**Data extract**

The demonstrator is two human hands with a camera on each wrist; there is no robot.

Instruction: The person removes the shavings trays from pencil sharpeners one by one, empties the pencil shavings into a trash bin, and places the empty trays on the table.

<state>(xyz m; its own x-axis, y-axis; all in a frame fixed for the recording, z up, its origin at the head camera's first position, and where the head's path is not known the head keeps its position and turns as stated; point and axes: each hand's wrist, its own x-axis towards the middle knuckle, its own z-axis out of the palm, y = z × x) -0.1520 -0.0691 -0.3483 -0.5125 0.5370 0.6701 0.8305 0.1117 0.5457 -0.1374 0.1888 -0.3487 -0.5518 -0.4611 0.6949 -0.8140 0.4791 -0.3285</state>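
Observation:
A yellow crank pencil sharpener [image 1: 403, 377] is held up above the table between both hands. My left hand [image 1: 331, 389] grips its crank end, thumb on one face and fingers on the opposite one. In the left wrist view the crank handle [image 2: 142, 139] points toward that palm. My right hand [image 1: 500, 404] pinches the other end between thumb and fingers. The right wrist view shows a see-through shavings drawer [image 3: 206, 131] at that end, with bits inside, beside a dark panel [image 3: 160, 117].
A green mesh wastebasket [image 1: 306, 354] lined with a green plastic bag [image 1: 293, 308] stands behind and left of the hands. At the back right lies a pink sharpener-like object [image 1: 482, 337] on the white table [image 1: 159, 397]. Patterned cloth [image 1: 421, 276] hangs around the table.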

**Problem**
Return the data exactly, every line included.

**Reply to the task**
The demonstrator is two human hands with a camera on each wrist; there is no robot.

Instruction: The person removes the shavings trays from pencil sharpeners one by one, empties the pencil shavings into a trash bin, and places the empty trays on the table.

<state>(xyz m; its own x-axis, y-axis; all in a frame fixed for the recording, z up, its origin at the head camera's first position, and where the head's path is not known the head keeps its position and turns as stated; point and axes: each hand's wrist, its own x-axis towards the middle knuckle, its own z-axis out of the palm, y = z × x) -0.1520 -0.0691 -0.3483 -0.5125 0.5370 0.6701 0.8305 0.1117 0.5457 -0.1374 0.1888 -0.3487 -0.5518 -0.4611 0.6949 -0.8140 0.4791 -0.3285</state>
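Observation:
A yellow crank pencil sharpener [image 1: 403, 377] is held up above the table between both hands. My left hand [image 1: 331, 389] grips its crank end, thumb on one face and fingers on the opposite one. In the left wrist view the crank handle [image 2: 142, 139] points toward that palm. My right hand [image 1: 500, 404] pinches the other end between thumb and fingers. The right wrist view shows a see-through shavings drawer [image 3: 206, 131] at that end, with bits inside, beside a dark panel [image 3: 160, 117].
A green mesh wastebasket [image 1: 306, 354] lined with a green plastic bag [image 1: 293, 308] stands behind and left of the hands. At the back right lies a pink sharpener-like object [image 1: 482, 337] on the white table [image 1: 159, 397]. Patterned cloth [image 1: 421, 276] hangs around the table.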

The response to the exercise has been completed.